Prompt
The data is to be set down once more, exactly as it reads.

Data below
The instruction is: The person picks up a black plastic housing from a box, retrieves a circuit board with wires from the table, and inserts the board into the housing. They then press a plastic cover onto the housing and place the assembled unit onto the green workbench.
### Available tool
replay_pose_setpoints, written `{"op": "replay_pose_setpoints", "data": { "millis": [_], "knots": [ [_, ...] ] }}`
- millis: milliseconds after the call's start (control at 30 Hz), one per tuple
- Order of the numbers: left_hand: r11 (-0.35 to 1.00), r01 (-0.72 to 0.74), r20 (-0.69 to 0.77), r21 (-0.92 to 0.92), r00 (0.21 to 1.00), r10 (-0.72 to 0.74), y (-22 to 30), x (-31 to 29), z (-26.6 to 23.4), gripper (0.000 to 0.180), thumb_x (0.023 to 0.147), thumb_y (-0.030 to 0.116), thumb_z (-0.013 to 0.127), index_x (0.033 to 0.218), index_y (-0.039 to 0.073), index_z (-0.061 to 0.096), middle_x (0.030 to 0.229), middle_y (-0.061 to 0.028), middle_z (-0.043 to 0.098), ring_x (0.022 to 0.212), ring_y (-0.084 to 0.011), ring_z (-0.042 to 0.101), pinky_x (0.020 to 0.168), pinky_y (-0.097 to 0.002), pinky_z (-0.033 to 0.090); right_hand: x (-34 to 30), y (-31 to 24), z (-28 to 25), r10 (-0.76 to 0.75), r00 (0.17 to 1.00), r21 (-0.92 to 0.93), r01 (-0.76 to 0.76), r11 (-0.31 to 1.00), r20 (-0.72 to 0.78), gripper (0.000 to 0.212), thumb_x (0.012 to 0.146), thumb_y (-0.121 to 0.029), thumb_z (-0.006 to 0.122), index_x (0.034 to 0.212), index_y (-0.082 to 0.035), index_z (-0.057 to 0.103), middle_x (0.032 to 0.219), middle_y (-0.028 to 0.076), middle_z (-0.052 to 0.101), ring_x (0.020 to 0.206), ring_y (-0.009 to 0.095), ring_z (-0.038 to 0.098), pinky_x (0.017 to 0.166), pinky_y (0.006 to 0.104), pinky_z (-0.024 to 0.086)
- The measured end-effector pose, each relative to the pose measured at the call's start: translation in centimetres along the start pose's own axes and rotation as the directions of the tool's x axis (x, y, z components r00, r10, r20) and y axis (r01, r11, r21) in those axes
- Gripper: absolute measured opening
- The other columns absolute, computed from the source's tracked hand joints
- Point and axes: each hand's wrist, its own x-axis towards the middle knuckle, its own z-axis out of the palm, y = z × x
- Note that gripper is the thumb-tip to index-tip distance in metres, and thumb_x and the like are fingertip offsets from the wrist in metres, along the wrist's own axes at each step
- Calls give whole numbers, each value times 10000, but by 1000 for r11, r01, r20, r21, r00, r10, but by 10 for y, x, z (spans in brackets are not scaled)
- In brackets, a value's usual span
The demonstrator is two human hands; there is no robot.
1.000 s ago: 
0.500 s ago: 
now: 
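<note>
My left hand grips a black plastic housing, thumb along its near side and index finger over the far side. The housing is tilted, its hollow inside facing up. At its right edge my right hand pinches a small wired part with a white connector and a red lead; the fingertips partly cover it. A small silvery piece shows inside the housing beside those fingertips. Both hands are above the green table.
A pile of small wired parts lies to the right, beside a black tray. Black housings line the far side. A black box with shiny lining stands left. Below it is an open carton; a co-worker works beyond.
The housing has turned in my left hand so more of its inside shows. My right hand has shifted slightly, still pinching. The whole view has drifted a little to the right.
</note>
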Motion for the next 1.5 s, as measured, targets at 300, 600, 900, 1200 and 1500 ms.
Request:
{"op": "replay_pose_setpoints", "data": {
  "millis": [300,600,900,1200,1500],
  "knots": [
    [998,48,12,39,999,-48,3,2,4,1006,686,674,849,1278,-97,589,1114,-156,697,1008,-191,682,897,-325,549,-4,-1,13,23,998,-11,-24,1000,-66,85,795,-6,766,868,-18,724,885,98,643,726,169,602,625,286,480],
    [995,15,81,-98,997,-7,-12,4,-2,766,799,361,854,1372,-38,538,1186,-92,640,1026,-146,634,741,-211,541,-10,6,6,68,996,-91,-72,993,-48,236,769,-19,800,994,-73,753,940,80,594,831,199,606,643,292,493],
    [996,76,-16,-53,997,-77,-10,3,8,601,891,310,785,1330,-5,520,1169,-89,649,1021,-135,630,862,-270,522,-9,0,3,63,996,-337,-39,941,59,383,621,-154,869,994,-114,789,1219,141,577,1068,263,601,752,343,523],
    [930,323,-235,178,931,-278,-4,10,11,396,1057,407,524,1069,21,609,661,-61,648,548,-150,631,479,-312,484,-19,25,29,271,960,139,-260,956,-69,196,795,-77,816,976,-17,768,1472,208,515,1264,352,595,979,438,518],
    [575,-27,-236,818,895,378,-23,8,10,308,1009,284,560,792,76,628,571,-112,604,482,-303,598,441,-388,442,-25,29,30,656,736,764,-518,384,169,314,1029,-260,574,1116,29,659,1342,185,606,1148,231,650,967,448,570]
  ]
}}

Expected answer
The instruction is: The person picks up a black plastic housing from a box, retrieves a circuit board with wires from the table, and inserts the board into the housing. They then press a plastic cover onto the housing and place the assembled unit onto the green workbench.
### Available tool
replay_pose_setpoints, written `{"op": "replay_pose_setpoints", "data": { "millis": [_], "knots": [ [_, ...] ] }}`
- millis: milliseconds after the call's start (control at 30 Hz), one per tuple
- Order of the numbers: left_hand: r11 (-0.35 to 1.00), r01 (-0.72 to 0.74), r20 (-0.69 to 0.77), r21 (-0.92 to 0.92), r00 (0.21 to 1.00), r10 (-0.72 to 0.74), y (-22 to 30), x (-31 to 29), z (-26.6 to 23.4), gripper (0.000 to 0.180), thumb_x (0.023 to 0.147), thumb_y (-0.030 to 0.116), thumb_z (-0.013 to 0.127), index_x (0.033 to 0.218), index_y (-0.039 to 0.073), index_z (-0.061 to 0.096), middle_x (0.030 to 0.229), middle_y (-0.061 to 0.028), middle_z (-0.043 to 0.098), ring_x (0.022 to 0.212), ring_y (-0.084 to 0.011), ring_z (-0.042 to 0.101), pinky_x (0.020 to 0.168), pinky_y (-0.097 to 0.002), pinky_z (-0.033 to 0.090); right_hand: x (-34 to 30), y (-31 to 24), z (-28 to 25), r10 (-0.76 to 0.75), r00 (0.17 to 1.00), r21 (-0.92 to 0.93), r01 (-0.76 to 0.76), r11 (-0.31 to 1.00), r20 (-0.72 to 0.78), gripper (0.000 to 0.212), thumb_x (0.012 to 0.146), thumb_y (-0.121 to 0.029), thumb_z (-0.006 to 0.122), index_x (0.034 to 0.212), index_y (-0.082 to 0.035), index_z (-0.057 to 0.103), middle_x (0.032 to 0.219), middle_y (-0.028 to 0.076), middle_z (-0.052 to 0.101), ring_x (0.020 to 0.206), ring_y (-0.009 to 0.095), ring_z (-0.038 to 0.098), pinky_x (0.017 to 0.166), pinky_y (0.006 to 0.104), pinky_z (-0.024 to 0.086)
- The measured end-effector pose, each relative to the pose measured at the call's start: translation in centimetres along the start pose's own axes and rotation as the directions of the tool's x axis (x, y, z components r00, r10, r20) and y axis (r01, r11, r21) in those axes
- Gripper: absolute measured opening
- The other columns absolute, computed from the source's tracked hand joints
- Point and axes: each hand's wrist, its own x-axis towards the middle knuckle, its own z-axis out of the palm, y = z × x
- Note that gripper is the thumb-tip to index-tip distance in metres, and thumb_x and the like are fingertip offsets from the wrist in metres, along the wrist's own axes at each step
- Calls give whole numbers, each value times 10000, but by 1000 for r11, r01, r20, r21, r00, r10, but by 10 for y, x, z (spans in brackets are not scaled)
- In brackets, a value's usual span
The demonstrator is two human hands; there is no robot.
1.000 s ago: 
0.500 s ago: 
now: 
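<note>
My left hand grips a black plastic housing, thumb along its near side and index finger over the far side. The housing is tilted, its hollow inside facing up. At its right edge my right hand pinches a small wired part with a white connector and a red lead; the fingertips partly cover it. A small silvery piece shows inside the housing beside those fingertips. Both hands are above the green table.
A pile of small wired parts lies to the right, beside a black tray. Black housings line the far side. A black box with shiny lining stands left. Below it is an open carton; a co-worker works beyond.
The housing has turned in my left hand so more of its inside shows. My right hand has shifted slightly, still pinching. The whole view has drifted a little to the right.
</note>
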Motion for the next 1.5 s, as measured, targets at 300, 600, 900, 1200 and 1500 ms.
Request:
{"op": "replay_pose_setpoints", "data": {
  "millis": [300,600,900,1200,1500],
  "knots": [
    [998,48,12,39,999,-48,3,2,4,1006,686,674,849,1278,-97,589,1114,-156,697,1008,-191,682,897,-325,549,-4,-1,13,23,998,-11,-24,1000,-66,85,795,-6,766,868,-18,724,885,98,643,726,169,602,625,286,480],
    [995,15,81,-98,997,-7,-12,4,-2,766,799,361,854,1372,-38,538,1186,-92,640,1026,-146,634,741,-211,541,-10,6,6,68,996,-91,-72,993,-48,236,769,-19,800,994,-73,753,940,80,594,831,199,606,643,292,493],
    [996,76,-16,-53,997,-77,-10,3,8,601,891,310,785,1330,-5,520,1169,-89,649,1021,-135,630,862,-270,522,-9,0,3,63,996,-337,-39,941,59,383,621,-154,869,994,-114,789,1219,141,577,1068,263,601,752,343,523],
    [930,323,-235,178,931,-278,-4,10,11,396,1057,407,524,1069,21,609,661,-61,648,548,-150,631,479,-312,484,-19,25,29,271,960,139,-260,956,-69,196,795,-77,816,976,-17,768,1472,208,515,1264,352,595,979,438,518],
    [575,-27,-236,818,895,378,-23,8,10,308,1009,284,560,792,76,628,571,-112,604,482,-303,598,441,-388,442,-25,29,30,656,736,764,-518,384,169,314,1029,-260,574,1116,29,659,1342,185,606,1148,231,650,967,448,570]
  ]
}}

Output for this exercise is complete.